華蓮『あっ、呼び捨てにしてた? ごめんね。昔飼ってたワンコがタローって名前だったんだよ。だから、ついタローって言いそうになるんだぁ』


タロー『なんだ、仲良くなったからじゃないのか』


華蓮『なんか、ごめんね?』


 ワンコ扱いか。ガッカリだけど、ワンコならじゃれついても良いよね?


華蓮『ワンコの振りしてじゃれついてきたらダメだからね!』


 なんでバレたし!


タロー『僕達離れていても心が通じ合ってるみたい』


華蓮『ちちち、違うし! タロー君、学校じゃ紳士的なのに、休みの時はちょっとSだよね』


 学校で調子に乗ったらコンパスは飛んでくるし、ビンタも炸裂しそうだし、自制心が強く働いてるんだろう。


タロー『華蓮ちゃんと二人きりだとテンションが上がっちゃうんだよ』


華蓮『今日は二人きりじゃなかったよぅ』


タロー『仕方ない。華蓮ちゃんの水着姿が可愛すぎるからテンション上がるのも仕方ない。僕は悪くない。

 裁判長、無罪を主張します!』


華蓮『弁護人の主張は主観に基づき過ぎています。主張を棄却します』


タロー『証拠品を提出します!』


 水着で皆で写っている、華蓮ちゃんが一番可愛い写真


華蓮『証拠品を受理しました。
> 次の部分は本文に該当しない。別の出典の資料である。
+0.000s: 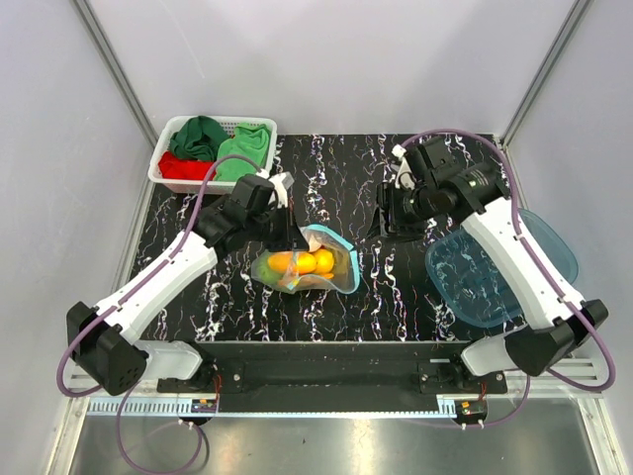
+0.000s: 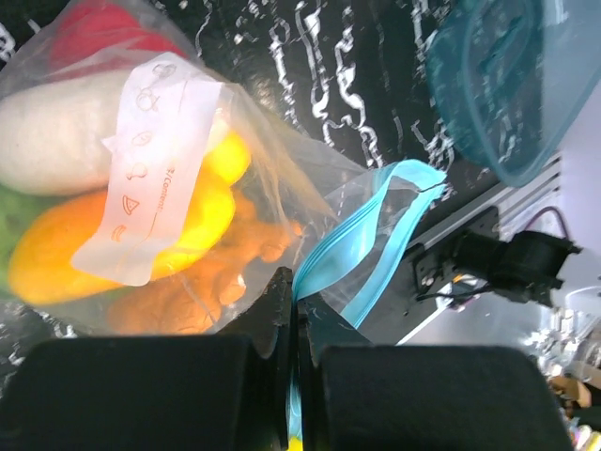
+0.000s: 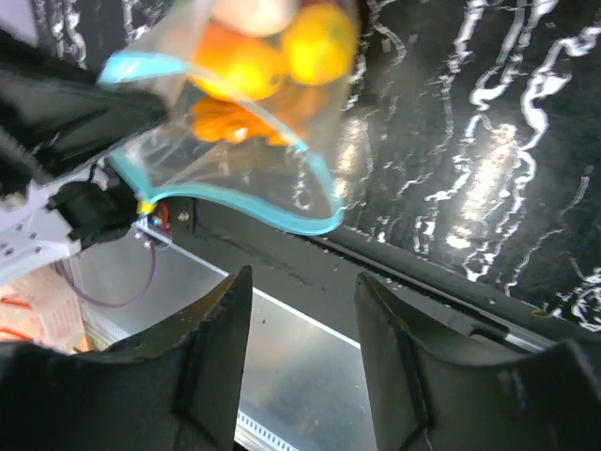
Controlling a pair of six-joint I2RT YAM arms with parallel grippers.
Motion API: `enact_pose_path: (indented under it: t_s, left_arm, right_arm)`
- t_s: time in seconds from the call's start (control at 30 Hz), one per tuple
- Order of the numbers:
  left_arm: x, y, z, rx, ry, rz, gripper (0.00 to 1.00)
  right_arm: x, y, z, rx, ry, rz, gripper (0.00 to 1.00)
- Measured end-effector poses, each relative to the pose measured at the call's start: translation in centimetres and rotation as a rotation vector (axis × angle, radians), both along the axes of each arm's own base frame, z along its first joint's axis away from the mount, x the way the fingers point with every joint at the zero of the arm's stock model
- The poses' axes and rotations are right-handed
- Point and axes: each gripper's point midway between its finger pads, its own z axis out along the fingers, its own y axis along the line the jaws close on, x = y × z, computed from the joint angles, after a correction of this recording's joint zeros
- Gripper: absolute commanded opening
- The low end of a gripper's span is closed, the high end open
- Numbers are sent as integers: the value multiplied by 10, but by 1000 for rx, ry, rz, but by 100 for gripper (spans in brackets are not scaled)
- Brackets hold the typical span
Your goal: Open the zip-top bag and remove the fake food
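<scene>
While the left gripper [image 2: 296,293] is clamped on the blue strip of the zip-top bag [image 1: 341,259], left of the teal tub [image 1: 495,282], the right gripper [image 3: 302,278] stands open, empty. The fake food [image 1: 297,263] is inside. Risk: the thin strip, pinched on one lip only, slips free.

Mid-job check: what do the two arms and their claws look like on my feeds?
The left arm and right arm match: white shell links between black joint housings, each trailed by a looping purple cable. The left claw and right claw have blunt, matte black fingers. No markings are visible.
</scene>
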Motion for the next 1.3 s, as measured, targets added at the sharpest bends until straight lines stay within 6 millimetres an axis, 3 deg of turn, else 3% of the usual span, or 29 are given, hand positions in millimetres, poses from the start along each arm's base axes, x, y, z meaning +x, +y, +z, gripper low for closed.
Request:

夏穂ちゃんと優香ちゃんもとても可愛く、弁護人の主張の根拠には乏しいと考えられます』


 バーガーショップで引っ付いている、蕩けるくらい可愛い華蓮ちゃんの写真を送付。


タロー『仕方ない、仕方ないんや! こんな可愛い子がおっぱいを押し付けてきたら、男子中学生はおかしくなってしまうんや!』


華蓮『きゃーっ! む、胸当たってた!?』


タロー『めっちゃ柔らかくて気持ち良かったです!』


華蓮『タロー君のバカぁ!』


 その後いくらメッセージを送っても、その日本上さんは返事をしてくれなかった。それでもちゃんと既読になるところが、彼女の生真面目さが表れているようでおかしかった。


「お母さーん! お兄ちゃんがスマホ見ながらニヤニヤしてきもいよー!」


 おい、優香! なんで俺の部屋覗いてんだ。お前、本上さんと遊ばせてやんないぞ!